--- Dataset content Enclosed Below ---

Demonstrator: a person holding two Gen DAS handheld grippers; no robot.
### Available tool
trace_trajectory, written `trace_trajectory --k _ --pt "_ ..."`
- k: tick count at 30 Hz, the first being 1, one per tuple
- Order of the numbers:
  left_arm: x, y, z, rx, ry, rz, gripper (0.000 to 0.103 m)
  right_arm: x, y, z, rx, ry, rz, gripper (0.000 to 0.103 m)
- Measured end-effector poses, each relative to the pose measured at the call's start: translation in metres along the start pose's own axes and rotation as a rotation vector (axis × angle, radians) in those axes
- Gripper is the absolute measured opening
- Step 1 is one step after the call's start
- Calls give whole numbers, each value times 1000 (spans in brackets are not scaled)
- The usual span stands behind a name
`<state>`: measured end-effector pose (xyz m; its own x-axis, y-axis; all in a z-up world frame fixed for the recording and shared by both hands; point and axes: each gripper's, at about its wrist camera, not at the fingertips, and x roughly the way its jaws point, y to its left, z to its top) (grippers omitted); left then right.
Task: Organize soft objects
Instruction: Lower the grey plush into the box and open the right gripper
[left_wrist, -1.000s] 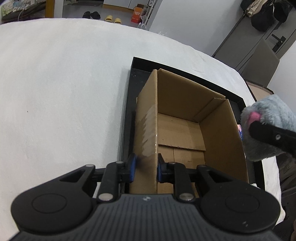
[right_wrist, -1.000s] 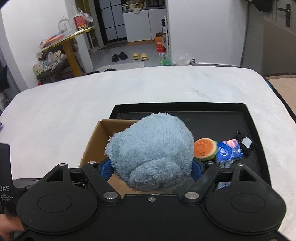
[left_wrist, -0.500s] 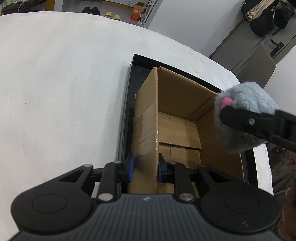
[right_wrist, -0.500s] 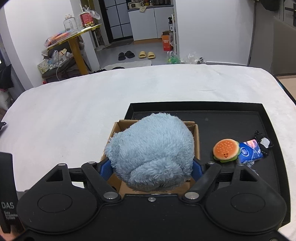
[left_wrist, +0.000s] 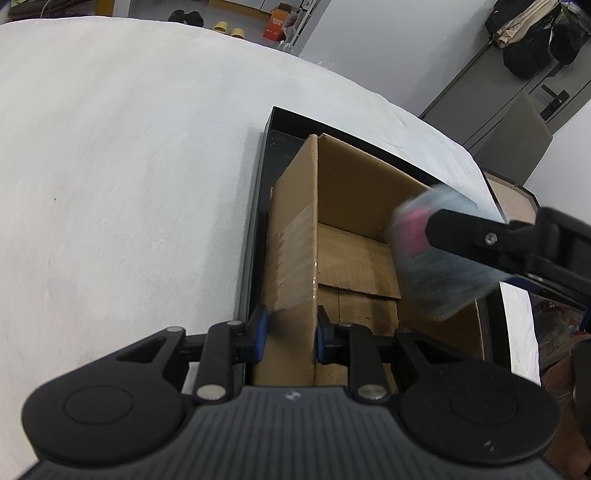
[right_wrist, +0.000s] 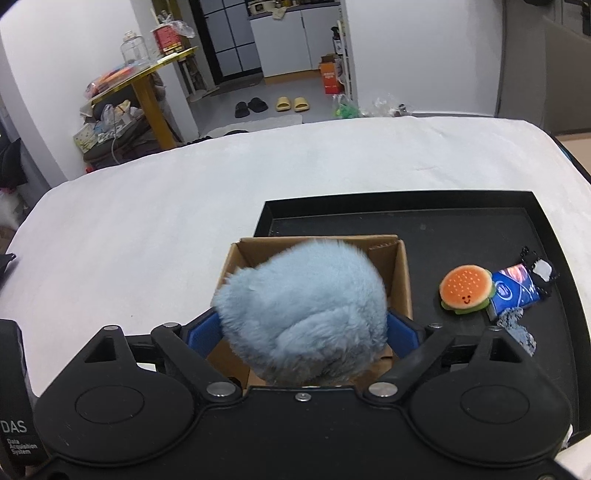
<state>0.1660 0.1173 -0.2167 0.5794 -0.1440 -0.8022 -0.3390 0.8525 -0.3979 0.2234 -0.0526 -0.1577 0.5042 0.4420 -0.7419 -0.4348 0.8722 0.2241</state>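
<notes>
An open cardboard box (left_wrist: 354, 229) stands in a black tray (left_wrist: 258, 206) on a white cloth. My left gripper (left_wrist: 290, 334) is shut on the box's near left wall. My right gripper (right_wrist: 304, 330) is shut on a fluffy blue plush toy (right_wrist: 303, 314) and holds it over the box opening (right_wrist: 391, 266). In the left wrist view the plush (left_wrist: 439, 258) is blurred, with a pink patch, just inside the box's right wall. The box floor shows bare cardboard.
On the tray (right_wrist: 443, 221) right of the box lie a small burger plush (right_wrist: 466, 289), a blue packet (right_wrist: 515, 290), a black-and-white keychain (right_wrist: 539, 267) and a blue-grey fabric piece (right_wrist: 517, 325). White cloth surrounds the tray.
My right gripper has carried the blue plush from beside the box's right wall to over its opening and lower. My left gripper has kept its hold on the box wall.
</notes>
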Motion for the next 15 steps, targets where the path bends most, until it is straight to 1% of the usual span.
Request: trace_trajectory --k 4,15 --pt "0 -1 0 -5 3 -7 25 -2 -4 -3 10 -4 -5 96" --pt "-2 -4 -3 -18 7 15 25 -10 -16 -6 21 -9 0 96"
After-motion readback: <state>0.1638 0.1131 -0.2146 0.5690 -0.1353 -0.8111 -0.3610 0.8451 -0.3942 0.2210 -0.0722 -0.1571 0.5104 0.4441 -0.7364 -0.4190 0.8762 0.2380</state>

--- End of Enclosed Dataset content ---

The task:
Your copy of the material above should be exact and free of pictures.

Solution to this problem:
Demonstrator: a person holding two Gen DAS handheld grippers; no robot.
### Available tool
trace_trajectory, written `trace_trajectory --k _ --pt "_ ..."`
- k: tick count at 30 Hz, the first being 1, one per tuple
- Order of the numbers:
  left_arm: x, y, z, rx, ry, rz, gripper (0.000 to 0.103 m)
  right_arm: x, y, z, rx, ry, rz, gripper (0.000 to 0.103 m)
- Measured end-effector poses, each relative to the pose measured at the call's start: translation in metres along the start pose's own axes and rotation as a rotation vector (axis × angle, radians) in those axes
- Gripper is the absolute measured opening
- Step 1 is one step after the call's start
- Calls give whole numbers, each value times 1000 (spans in brackets are not scaled)
- The usual span stands behind a name
`<state>`: measured end-effector pose (xyz m; its own x-axis, y-axis; all in a z-up world frame fixed for the recording and shared by both hands; point and axes: each gripper's, at about its wrist camera, not at the fingertips, and x roughly the way its jaws point, y to its left, z to its top) (grippers omitted); left then right.
Task: Organize soft objects
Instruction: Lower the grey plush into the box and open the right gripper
[left_wrist, -1.000s] 
[right_wrist, -1.000s] 
[left_wrist, -0.500s] 
[right_wrist, -0.500s] 
[left_wrist, +0.000s] 
[right_wrist, +0.000s] 
<state>0.1660 0.1173 -0.2167 0.5794 -0.1440 -0.8022 -0.3390 0.8525 -0.3979 0.2234 -0.0526 -0.1577 0.5042 0.4420 -0.7419 -0.4348 0.8722 0.2241</state>
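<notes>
An open cardboard box (left_wrist: 354, 229) stands in a black tray (left_wrist: 258, 206) on a white cloth. My left gripper (left_wrist: 290, 334) is shut on the box's near left wall. My right gripper (right_wrist: 304, 330) is shut on a fluffy blue plush toy (right_wrist: 303, 314) and holds it over the box opening (right_wrist: 391, 266). In the left wrist view the plush (left_wrist: 439, 258) is blurred, with a pink patch, just inside the box's right wall. The box floor shows bare cardboard.
On the tray (right_wrist: 443, 221) right of the box lie a small burger plush (right_wrist: 466, 289), a blue packet (right_wrist: 515, 290), a black-and-white keychain (right_wrist: 539, 267) and a blue-grey fabric piece (right_wrist: 517, 325). White cloth surrounds the tray.
My right gripper has carried the blue plush from beside the box's right wall to over its opening and lower. My left gripper has kept its hold on the box wall.
</notes>
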Motion for the next 15 steps, targets where the path bends most, until it is straight to 1% of the usual span.
Request: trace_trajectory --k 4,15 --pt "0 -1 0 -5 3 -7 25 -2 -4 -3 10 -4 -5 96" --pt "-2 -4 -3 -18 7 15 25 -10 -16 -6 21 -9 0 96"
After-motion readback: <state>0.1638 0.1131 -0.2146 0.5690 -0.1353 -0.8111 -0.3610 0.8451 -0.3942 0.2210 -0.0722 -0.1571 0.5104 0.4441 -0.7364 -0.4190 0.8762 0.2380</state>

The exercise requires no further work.